IMHA TARIKAT haben mit ihrem diesjährigen Album „Kara Ihlas“ durchweg positive Resonanzen eingefahren. Hohe Erwartungen also bei vielen Festivalbesuchern. Pech für die Band, dass sich der Spielbeginn aufgrund technischer Probleme verzögert. Frontmann Ruhsuz scheint darob etwas angepisst. Das setzt er dahingehend um, dass er wie eine angestochene Wildsau shoutet und Gitarre spielt. Es wird gebrüllt und geballert, als gäbe es kein Morgen. Mir ein bisschen ‚to much’ und etwas anstrengend. Für die letzte Band reiche ich den Stift an meinen guten Freund Marcus Schmadtke weiter, Bitte Marcus:
Es ist fast 1 Uhr am Sonntagmorgen und es breitet sich ein wohliger Weihrauchnebel in der etwas leerer gewordenen Halle aus. ANTLERS haben ihren Altar eingeweiht und der kunstvoll inszenierte Bühnennebel stimmt auf den letzten Paukenschlag ein. Im Vorfeld des Festivals hatte die Band mitgeteilt, das dies hier ihr allerletzter Totentanz sein wird. Aber was für einer!!! Mit Gastgitarrist, aber ansonsten in gewohnt hochklassischer Besetzung, reißen die Leipziger alles nieder und geben absolut Vollgas. Alle Albenhighlights sind auf der Setlist und werden ohne viel Worte ins Auditorium gefeuert. Beim Übersong „Hundred“ übernimmt die Stimme von MORAST die kompletten Vocals, als wäre der Song auf seinen Leib geschneidert. Göttlich! Nach gut einer Stunde endet das Kapitel ANTLERS. Es bleibt zu hoffen, dass uns die Musiker dieser genialen Band in welcher Form auch immer erhalten bleiben und weiter für hochqualitativen Musikgenuss sorgen. Trotz eines dicken Trauerklosses im Hals sage ich einfach: Danke ANTLERS für diese faszinierende Reise mit Euch.
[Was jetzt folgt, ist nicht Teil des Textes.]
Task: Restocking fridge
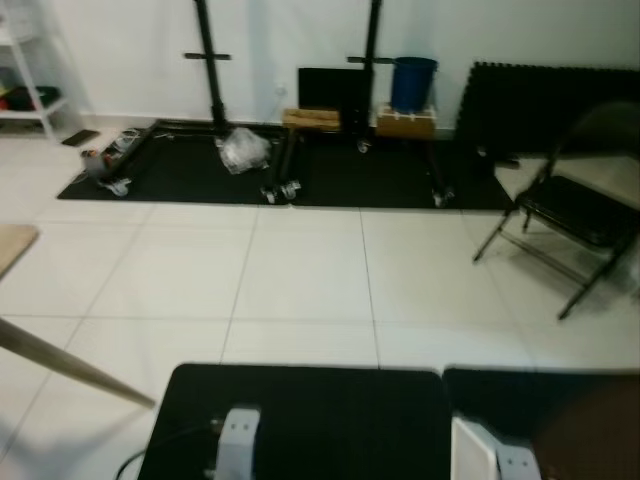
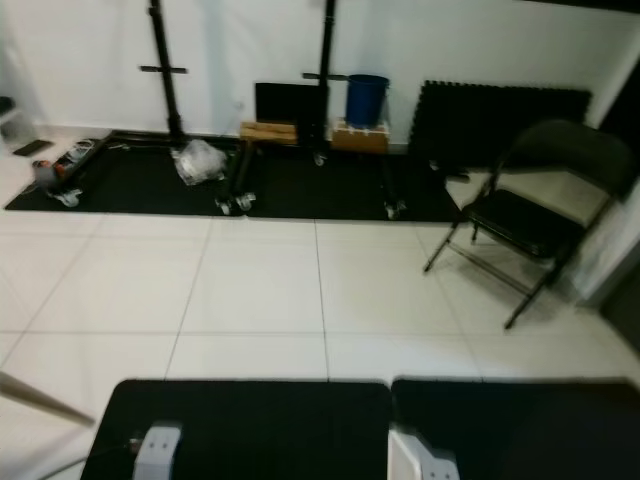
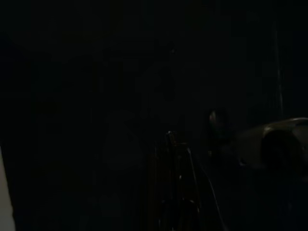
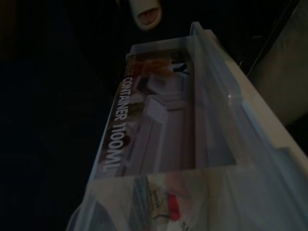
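White tiled floor (image 1: 300, 280) fills the middle. Black mats (image 1: 330, 170) lie along the far white wall. Two black upright posts (image 1: 208, 60) stand on the mats, wheeled bases below. Crumpled clear plastic bag (image 1: 243, 150) beside the left post. Blue bucket (image 1: 413, 84) sits on a wooden box (image 1: 406, 123); another wooden block (image 1: 311, 119) to its left. Black ridged panel (image 1: 540, 105) leans on the wall at right. Black folding chair (image 1: 575, 205) at right, on the tiles. White shelf unit (image 1: 30, 70) at far left. Light wooden desk (image 1: 15, 245) corner at left edge, slanted leg below. Black flat surface (image 1: 310, 420) at the near edge, two silver arm parts (image 1: 238, 440) over it. Slightly blurred.
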Motion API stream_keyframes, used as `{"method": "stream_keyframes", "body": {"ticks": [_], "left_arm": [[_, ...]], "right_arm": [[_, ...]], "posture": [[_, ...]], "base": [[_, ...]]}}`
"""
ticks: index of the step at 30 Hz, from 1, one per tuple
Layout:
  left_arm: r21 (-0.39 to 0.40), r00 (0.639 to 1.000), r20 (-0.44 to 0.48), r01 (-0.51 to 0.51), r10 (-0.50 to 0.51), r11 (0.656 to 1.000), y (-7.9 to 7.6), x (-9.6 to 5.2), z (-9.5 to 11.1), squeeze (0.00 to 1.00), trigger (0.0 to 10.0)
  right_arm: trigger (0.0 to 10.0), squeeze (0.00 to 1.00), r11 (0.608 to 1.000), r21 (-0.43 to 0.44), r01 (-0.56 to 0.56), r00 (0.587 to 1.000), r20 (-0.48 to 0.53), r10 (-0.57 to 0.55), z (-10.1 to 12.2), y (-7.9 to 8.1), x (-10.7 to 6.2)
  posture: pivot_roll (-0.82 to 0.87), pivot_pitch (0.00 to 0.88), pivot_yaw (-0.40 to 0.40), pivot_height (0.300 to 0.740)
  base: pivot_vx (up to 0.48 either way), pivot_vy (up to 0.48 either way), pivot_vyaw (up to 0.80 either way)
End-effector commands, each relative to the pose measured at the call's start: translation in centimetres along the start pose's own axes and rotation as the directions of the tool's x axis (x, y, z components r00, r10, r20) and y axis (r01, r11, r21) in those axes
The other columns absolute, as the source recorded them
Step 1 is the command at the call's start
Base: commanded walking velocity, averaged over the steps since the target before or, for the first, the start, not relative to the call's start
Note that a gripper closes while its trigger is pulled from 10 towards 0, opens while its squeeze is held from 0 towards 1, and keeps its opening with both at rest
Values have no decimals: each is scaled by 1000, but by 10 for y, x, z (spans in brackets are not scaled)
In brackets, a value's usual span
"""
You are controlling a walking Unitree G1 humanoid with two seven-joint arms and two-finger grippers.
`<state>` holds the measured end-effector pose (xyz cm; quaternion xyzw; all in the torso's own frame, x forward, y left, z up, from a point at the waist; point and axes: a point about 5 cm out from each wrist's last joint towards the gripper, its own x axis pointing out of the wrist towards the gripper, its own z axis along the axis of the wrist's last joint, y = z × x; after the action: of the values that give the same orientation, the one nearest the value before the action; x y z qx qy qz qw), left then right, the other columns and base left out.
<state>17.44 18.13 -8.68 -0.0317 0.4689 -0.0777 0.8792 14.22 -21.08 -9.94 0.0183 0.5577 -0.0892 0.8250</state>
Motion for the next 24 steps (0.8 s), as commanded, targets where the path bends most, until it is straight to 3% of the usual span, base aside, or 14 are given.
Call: {"method": "stream_keyframes", "body": {"ticks": [1,24], "left_arm": [[1,1000,-17,-2,2,1000,1,-1,-5,0,10000],[23,999,-44,3,-2,1000,2,-1,-7,0,10000]], "right_arm": [[10000,0,1000,21,11,999,42,-12,10,-3,0],[10000,0,1000,-6,8,998,54,-8,13,-6,0]], "posture": [[89,0,-20,740],[77,0,-24,740]], "base": [[0,0,0],[0,-441,0]]}}
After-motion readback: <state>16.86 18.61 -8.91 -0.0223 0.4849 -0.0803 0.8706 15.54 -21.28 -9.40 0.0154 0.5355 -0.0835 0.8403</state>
Somit endet ein diesjähriges wunderbares VENDETTA FEST und auch mir bleibt nur, Danke zu sagen an alle Bands, VENDETTA –Häuptling STEFAN KLOSE, alle fleißigen Helfer und die vielen Leute, die gekommen sind. Die Location ZUKUNFT AM OSTKREUZ ist wie gemalt für solch ein Fest und steht auch im nächsten Jahr wieder dafür bereit. Merkt euch den 2./3. Oktober 2020 vor. Wir sehen uns.